To search a word in a large text, the Boyer Moore algorithm is extensively used.
Principle (see the link for a live example) : when starting the comparison at some place (index) in the file, if the first letter of the text being compared is not at all in the word being searched, there is no need to compare its other [wordLength - 1] characters with the text, and the index can move forward of the word length. If the letter is in the word, not here exactly, but shifted by a few chars, the comparison can also be shifted by a few chars etc...
- depending on the word length and similarity with the text, the search may be accelerated a lot (up to naiveSearchTime / wordLength).
edit Since you search from the end of the file, the 1st letter of the word (not the last) is to be compared at first. E.g. Searching "space" in "2001 a space odyssey", word space 's' is to be compared with the odyssey first 'y'. Next comparison is the same 's' against the text space 'c'.
And finally, to find the nth occurrence, a simple counter (initialized to n) is decremented each time the word is found, when it reaches 0, that's it.

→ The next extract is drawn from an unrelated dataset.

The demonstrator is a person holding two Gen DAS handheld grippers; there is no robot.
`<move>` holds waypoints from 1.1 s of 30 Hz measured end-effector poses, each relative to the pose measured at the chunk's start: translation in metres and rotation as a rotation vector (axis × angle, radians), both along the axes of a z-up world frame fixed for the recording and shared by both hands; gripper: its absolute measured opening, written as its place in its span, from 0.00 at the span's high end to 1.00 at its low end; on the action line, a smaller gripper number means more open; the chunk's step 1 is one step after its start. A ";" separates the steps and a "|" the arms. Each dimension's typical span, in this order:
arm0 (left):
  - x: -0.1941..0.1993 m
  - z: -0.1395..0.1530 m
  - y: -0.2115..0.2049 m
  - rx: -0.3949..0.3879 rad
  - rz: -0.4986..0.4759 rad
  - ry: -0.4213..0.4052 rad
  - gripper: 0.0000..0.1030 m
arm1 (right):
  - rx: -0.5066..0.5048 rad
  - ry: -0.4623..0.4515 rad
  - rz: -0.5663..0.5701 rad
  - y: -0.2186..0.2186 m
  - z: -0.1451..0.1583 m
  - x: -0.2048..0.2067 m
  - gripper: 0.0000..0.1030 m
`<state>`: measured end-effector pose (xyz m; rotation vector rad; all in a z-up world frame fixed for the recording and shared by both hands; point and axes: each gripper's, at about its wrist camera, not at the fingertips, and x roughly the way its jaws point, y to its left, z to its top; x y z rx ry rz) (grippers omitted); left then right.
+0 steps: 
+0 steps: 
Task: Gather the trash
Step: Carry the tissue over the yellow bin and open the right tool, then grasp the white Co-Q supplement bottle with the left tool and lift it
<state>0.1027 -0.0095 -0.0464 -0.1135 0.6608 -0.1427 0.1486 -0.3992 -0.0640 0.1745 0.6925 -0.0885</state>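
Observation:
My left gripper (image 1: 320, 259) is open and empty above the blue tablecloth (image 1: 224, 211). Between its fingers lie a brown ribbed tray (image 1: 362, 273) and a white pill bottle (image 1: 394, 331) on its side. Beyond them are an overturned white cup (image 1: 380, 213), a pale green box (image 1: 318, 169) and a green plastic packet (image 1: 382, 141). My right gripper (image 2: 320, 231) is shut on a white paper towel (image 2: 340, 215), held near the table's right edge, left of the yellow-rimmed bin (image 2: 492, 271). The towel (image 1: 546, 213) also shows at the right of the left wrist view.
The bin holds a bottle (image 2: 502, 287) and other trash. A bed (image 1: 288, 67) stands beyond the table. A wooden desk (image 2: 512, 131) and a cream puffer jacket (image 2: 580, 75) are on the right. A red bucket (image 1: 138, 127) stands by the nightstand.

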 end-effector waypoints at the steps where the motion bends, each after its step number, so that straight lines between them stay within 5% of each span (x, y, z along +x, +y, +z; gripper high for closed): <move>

The algorithm is easy to understand and to implement. Ideal for interviews.
You may ask also if the file is to be searched only once or several times? If it is intended to be searched multiple times, you can suggest to index the words from the file. I.e. create in memory a structure that allows to find quickly if a word is in it, where, how many times etc... I like the Trie algorithm also easy to understand, and very fast (can be pretty memory greedy also depending on the text). Its complexity is O(wordLength).
--
When the interviewer mentions "very large file" there are many factors to be considered, like
- search algorithm as above
- can the text fit in memory? (for instance when processing all of it) Do I have to implement a file-seek algorithm (i.e. use only part of the file in memory at a time)
- where is the file? Memory (fast), hard-disk (slower but at least local), remote (usually slower, connection issues, accesses to remote, firewalls, network speed etc..)
- is the file compressed? (will take even more space once uncompressed)
- is the file made of one file or several chunks?
- Does it contain text or binary? If text, its language gives an indication on the probability of a letter appearance (eg in English the Y appears much more frequently than in French).
- Offer to index the file words if relevant
- Offer to create a simpler file from big-one (like removing repeated words etc...) in order to have something smaller that can be processed more easily
...